Saturday, April 30, 2011

So ballsy!

One of our clever young linguistics majors, Colin Williams, asked me about the word "ballsy" the other day. He wondered if it wasn't in violation of the "inflection outside of derivation" mantra. It sure looks like a plural "-s" inside a derivational (N -> A) "-y" (cf. "hand/handy"). My tired old brain has been working overtime thinking about this. Somehow I want to say, no, no, no, there's a derivational suffix "-sy". But is there? I've come up with a (short) list of others like it: folksy, artsy, bluesy, gutsy, newsy, outdoorsy, sudsy... (I decided that "footsy" doesn't count because it's a noun.) It sure looks like the plural "s" on all of those. Especially "blues," "news," and "suds" - which don't occur without their "s" (in the same meaning). "Folksy" is a little weird, because the people referred to would usually be the folk rather than the folks. But for the rest: the arts, the blues, guts, the news, the outdoors, and suds - well, they do usually have their plural "-s" on them. Whaddya think?


Anonymous said...

Don't forget "handsy," as in, "You were a little too handsy with my wife," meaning, "You put your hands all over my wife."

Chris Bogart said...

If "blues" doesn't occur without its "s", then how is it a plural? In every one of your cases, removing the "s" results in a word that I don't think of as the singular of the original. So IMO these are not plural inflections, although some of them evolved from plurals historically.

Monica said...

I was taking them as pluralia tantum, which I hasten to add might be wrong. So like "scissors" & "pants" - there's an obvious reason why we would treat them as plural (2 blades, 2 legs). But yeah, we can push the question a bit farther back and say, if that -s is separate from the -y, is that really the plural -s?
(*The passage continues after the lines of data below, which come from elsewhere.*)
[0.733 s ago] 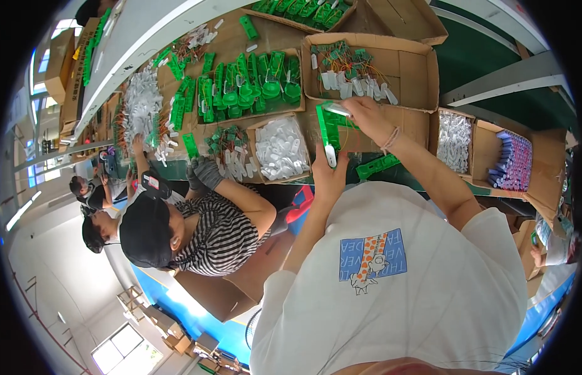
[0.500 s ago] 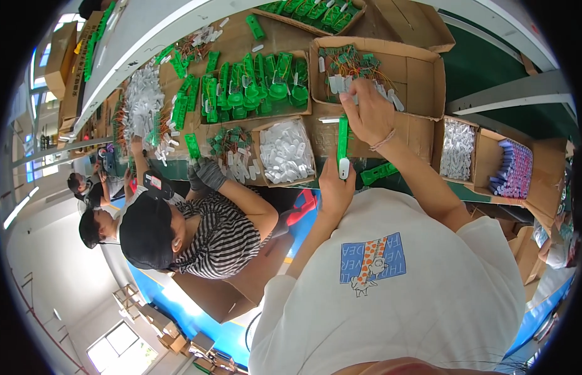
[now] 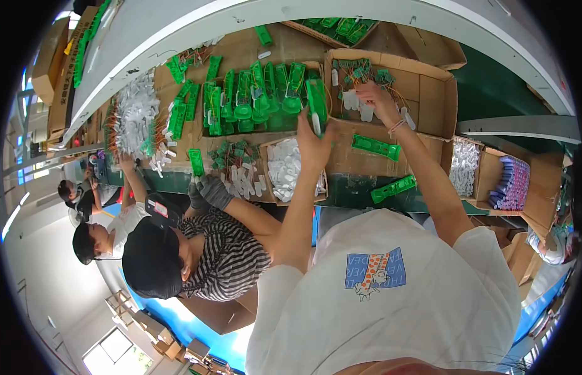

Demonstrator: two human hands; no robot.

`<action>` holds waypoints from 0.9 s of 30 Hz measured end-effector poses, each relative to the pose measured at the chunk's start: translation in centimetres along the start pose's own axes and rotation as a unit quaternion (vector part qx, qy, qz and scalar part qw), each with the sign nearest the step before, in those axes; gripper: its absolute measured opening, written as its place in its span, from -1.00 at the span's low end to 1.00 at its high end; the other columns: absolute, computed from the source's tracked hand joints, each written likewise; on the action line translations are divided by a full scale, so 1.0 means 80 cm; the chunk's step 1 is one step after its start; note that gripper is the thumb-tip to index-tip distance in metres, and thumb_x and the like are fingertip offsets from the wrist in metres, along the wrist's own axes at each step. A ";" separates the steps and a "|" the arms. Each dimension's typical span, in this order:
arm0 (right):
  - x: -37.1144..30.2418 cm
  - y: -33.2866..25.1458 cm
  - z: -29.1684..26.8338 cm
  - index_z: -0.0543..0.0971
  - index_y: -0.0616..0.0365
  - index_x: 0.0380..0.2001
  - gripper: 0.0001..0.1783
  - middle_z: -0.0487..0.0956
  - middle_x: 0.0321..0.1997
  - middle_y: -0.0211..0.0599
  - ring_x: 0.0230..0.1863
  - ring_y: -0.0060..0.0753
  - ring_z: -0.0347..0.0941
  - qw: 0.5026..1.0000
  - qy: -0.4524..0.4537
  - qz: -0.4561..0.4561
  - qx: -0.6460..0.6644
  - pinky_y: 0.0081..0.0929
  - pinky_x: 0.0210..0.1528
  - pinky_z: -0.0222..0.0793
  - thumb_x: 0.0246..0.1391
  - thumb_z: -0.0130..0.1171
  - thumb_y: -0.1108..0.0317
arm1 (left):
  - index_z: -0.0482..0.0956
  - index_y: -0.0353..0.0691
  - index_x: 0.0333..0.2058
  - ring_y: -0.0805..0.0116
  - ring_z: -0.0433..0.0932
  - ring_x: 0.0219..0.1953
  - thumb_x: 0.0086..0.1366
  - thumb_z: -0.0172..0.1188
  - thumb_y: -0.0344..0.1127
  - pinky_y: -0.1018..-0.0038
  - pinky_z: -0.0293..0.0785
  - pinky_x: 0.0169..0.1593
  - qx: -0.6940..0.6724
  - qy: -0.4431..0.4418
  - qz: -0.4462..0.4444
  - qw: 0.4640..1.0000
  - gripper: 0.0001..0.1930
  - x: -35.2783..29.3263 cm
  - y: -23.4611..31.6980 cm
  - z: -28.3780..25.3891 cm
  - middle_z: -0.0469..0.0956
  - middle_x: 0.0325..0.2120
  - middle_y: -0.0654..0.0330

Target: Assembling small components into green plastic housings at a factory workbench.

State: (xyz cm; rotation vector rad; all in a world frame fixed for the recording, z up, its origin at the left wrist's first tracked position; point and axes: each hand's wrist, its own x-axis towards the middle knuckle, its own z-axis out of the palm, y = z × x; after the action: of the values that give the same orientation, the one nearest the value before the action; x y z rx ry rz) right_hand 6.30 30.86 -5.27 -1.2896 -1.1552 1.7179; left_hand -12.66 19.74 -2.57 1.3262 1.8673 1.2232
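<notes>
My left hand is closed around a green plastic housing fitted with a white piece, held upright at the right end of a carton of similar green housings. Over a shallow cardboard box, my right hand has its fingers bent together at small wired circuit boards and white plastic tabs. Whatever its fingertips grip is hidden. On the cardboard in front lies an empty green housing, and another green housing rests near the table edge.
A box of white plastic pieces stands at my left, another white-piece box at right beside a carton of purple cylinders. A co-worker in a striped top works close on my left. A metal beam crosses overhead.
My left hand has moved up and left, carrying the green housing to the carton of housings. My right hand stays at the box of circuit boards. A green housing now lies on the cardboard between.
</notes>
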 end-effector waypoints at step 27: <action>0.443 0.045 0.261 0.60 0.00 -0.10 -0.75 0.59 -0.09 -0.06 -0.06 -0.18 0.53 0.693 -0.059 -0.258 -0.670 -0.31 -0.01 0.37 0.16 0.13 0.29 | 0.51 -0.22 -0.09 0.16 0.55 -0.16 0.23 0.08 -0.52 0.35 0.50 -0.12 -0.170 -0.150 -0.225 0.948 -0.74 -0.174 -0.135 -0.069 0.55 -0.25 0.06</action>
State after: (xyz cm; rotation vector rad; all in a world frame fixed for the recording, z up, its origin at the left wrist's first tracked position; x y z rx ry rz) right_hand -23.45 56.16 -18.71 -1.2816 -2.7396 0.3072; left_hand -16.71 3.70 -10.79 0.7900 1.5404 0.9807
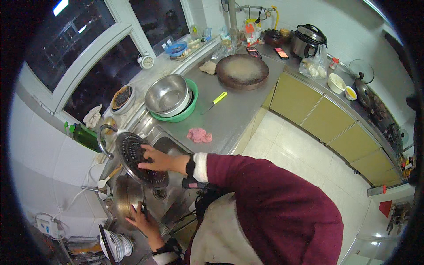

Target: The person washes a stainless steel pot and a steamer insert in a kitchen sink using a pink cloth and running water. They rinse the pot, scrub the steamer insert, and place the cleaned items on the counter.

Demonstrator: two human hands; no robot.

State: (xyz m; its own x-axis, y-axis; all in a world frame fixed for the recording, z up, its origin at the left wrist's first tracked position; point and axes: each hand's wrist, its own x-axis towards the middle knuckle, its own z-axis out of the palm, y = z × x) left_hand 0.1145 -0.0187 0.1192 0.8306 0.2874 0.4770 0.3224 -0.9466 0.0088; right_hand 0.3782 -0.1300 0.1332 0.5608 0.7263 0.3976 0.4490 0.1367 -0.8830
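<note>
My right hand point(155, 161) grips a round, dark, perforated steamer plate point(132, 152) and holds it tilted over the steel sink point(170, 145), just beside the curved tap point(102, 138). My left hand point(140, 222) is lower in the picture, its fingers closed on the rim of a steel pot point(125, 196) that stands next to the sink. The maroon sleeve of my right arm point(265, 190) covers part of the sink front.
On the steel counter lie a pink cloth point(199, 135), a yellow-handled knife point(215, 101), a steel bowl point(168, 95) in a green basin, and a round chopping board point(242, 70). A green bottle point(84, 136) stands by the wall. Yellow cabinets point(327, 119) and a cooker point(309, 39) line the far counter.
</note>
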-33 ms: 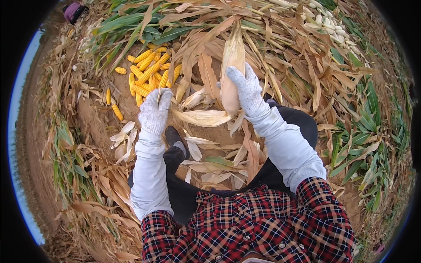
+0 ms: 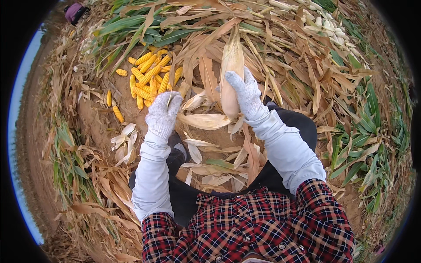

(Does plural ever just function to make something a mass N? That seems more like what's going on with the -s in "news," "blues," "suds"...???)

Elliott said...

i think they've become lexicalized. your guts, the arts, the outdoors, and so on. we can peer into the morphology at this moment, but further on it may become more opaque. so, no, it's not a new -sy morpheme , i dont think. the -s is just becoming part of the lexical representation, and then just the regular old -y quality modifier morpheme.

Ellen K. said...

I think they are non-count nouns that derive from plural nouns. Well, except outdoors derives from an adjective.

Some of them would even take a singular noun. Blues is my favorite type of music. The outdoors is a great place to spend a nice day. The news is bad today.

David Craig said...

Folksy: I would use folks to refer to my close relatives but also in the phrase "just plain folks". We have folky but that would, I think, be limited to the sort of culture centered around '60s type folk music revival.

We have "the arts" as a general term. You might say that sculpture was an art or music or painting was an art. When you're referring to the whole conglomerate it's the arts. But we also have the word arty and I don't think its meaning is all that different from artsy.

The blues is a genre. We have different kinds, but unlike the arts the individual examples, Chicago Blues, Kansas City Blues, Delta Blues, et al, are still blues, not a blue.

Gutsy, newsy, and sudsy, as has already been pointed out don't really have -s less forms. Well, there is gut but that doesn't have the metaphorical meaning of guts.

I think I would classify balls with scissors and pants. They normally travel in pairs.

Laurelin said...

I second David.

Folks (n) cannot be the plural of Folk (adj), and so /-s/ is in that case derivational.
Arts (n) does not refer to many or much Art, and so is also derivational
Blues (n) is not the plural of blue (n) ® Derivational
Same with gut/guts, new/news, and outdoor/outdoors.
Suds appears to be a mass noun for which there is no singular, so /-s/ cannot be a plural morpheme.

Since none of these morphemes are inflectional in the first place, addition of a /-y/ does not violate the “inflection outside of derivation” rule. The /-s/ here does not appear to be a plural marker functionally, though it does have the same phonological realization.

The two exceptions are balls and hands, both of which generally occur in pairs. However, unlike trousers and scissors, the singular forms ball and hand are perfectly grammatical.

Is it possible that the affix /-y/ retrospectively lexicalizes balls and hands?

Ellen K. said...

Oops... I meant some of them would even take a singular verb.